Your gross income and tax filing status are the main factors that determine whether you need to file a tax return.
Jump to insightIncome requirements for tax filing depend on your filing status.
Jump to insightNot everyone has to file a return. Still, it’s advisable to file a return even if you don’t have to, in case you are eligible for a tax refund.
Jump to insightWho has to file taxes?
Most U.S. citizens and permanent residents who work in the U.S. are required to file taxes. Citizens and residents abroad are also generally required to file returns.
"Most citizens or permanent residents who work in the U.S. need to file taxes. Specifically, you’ll need to file if your gross income is more than the filing requirement and/or you have earned over $400 in net earnings from self-employment,” Hector Castaneda, a certified public accountant in Spokane Valley, Washington, said.
“Even if you make less than the earning threshold, you may want to consider filing because you may get money back. Be sure to check your specific filing requirements based on age and filing status,” he added.

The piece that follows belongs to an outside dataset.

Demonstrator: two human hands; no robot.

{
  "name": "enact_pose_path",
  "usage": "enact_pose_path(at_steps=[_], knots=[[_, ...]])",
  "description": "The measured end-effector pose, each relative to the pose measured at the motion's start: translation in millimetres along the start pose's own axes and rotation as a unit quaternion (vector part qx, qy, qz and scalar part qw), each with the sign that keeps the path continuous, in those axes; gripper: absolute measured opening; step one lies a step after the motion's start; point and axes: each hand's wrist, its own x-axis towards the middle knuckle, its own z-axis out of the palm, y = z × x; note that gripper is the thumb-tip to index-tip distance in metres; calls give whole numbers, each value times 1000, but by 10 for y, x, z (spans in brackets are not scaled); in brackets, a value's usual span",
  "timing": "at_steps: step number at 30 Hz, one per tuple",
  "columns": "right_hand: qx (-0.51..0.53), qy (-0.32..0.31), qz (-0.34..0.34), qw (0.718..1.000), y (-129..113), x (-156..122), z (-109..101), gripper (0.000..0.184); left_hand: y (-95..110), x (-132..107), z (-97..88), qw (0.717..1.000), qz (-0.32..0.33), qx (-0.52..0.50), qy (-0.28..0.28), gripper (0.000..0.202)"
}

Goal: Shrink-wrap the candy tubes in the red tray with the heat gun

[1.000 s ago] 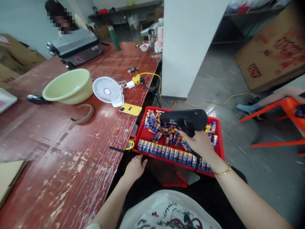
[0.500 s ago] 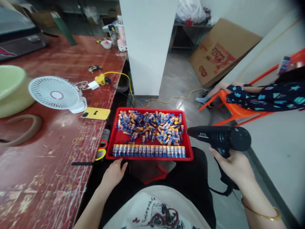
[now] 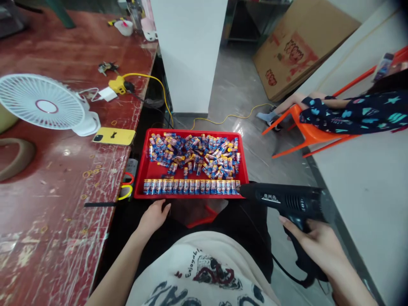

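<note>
A red tray (image 3: 246, 163) lies across the lap. Along its front edge small cylindrical bottles (image 3: 191, 187) with blue-and-orange printed wraps stand upright in a row. Behind them a loose pile of similar bottles (image 3: 219, 157) lies jumbled. My right hand (image 3: 318, 240) is closed around the handle of a black heat gun (image 3: 287, 197). The gun's nozzle points left, at the right end of the row and over the tray's corner. My left hand (image 3: 155, 216) is by the tray's front left rim, thumb apart from the fingers, holding nothing visible; whether it touches the rim I cannot tell.
On the red table (image 3: 57, 170) to the left are a white fan (image 3: 47, 106), a yellow phone (image 3: 114, 136), keys (image 3: 107, 68), a yellow plug adapter (image 3: 117, 85) and a tape ring (image 3: 19, 159). A pillar (image 3: 188, 55) stands ahead. Another person sits on an orange chair (image 3: 310, 129) at right.
My right hand has brought the heat gun down and left, its nozzle now at the row's right end. The view has tilted down and shifted. My left hand stays by the tray's rim.
</note>
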Motion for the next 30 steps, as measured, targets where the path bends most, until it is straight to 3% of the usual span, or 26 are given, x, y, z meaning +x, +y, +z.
enact_pose_path(at_steps=[4, 8, 12, 16, 21, 24, 27, 30], knots=[[20, -66, 39, 997, -180, -49, 101, 53, -94, -42, 18, 1000, -7, 10, 26, 51], [26, -118, -10, 993, -457, -64, 295, 55, -189, -156, 29, 997, -19, 12, 67, 48], [22, -177, -100, 979, -875, -48, 621, 55, -349, -290, 33, 995, -39, -2, 94, 44], [48, -196, -233, 951, -1403, -28, 991, 53, -488, -339, 45, 991, -47, -43, 122, 44], [78, -143, -348, 923, -1827, -37, 1246, 50, -326, -27, 160, 969, 10, -96, 227, 63], [67, -141, -315, 936, -1796, -28, 1153, 51, -150, 286, 240, 964, -29, -91, 247, 80], [39, -138, -209, 967, -1560, 24, 907, 54, -48, 486, 339, 957, -100, -85, 259, 87], [5, -105, -104, 989, -1246, 99, 638, 55, 29, 493, 512, 959, -52, -52, 275, 92]])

What are the minimum requirements to file taxes?
Below are the minimum gross income requirements by filing status to file taxes for tax year 2025.
Single
- Under 65: $15,750
- 65 or older: $17,550
Head of household
- Under 65: $23,625
- 65 or older: $25,625
Married filing jointly
- Under 65 (both spouses): $31,500
- 65 or older (one spouse): $33,100
- 65 or older (both spouses): $34,700
Married filing separately
- Any age: $5
Qualifying surviving spouse:
- Under 65: $31,500
- 65 or older: $33,100
Should I file taxes even if I don't have to?
If your income is below the minimum threshold, the IRS doesn’t require you to file a return. However, filing a return can allow you to take advantage of these benefits:
- Refund of withheld income taxes: If you received income during the year and income was withheld, filing a return can help you get a tax refund.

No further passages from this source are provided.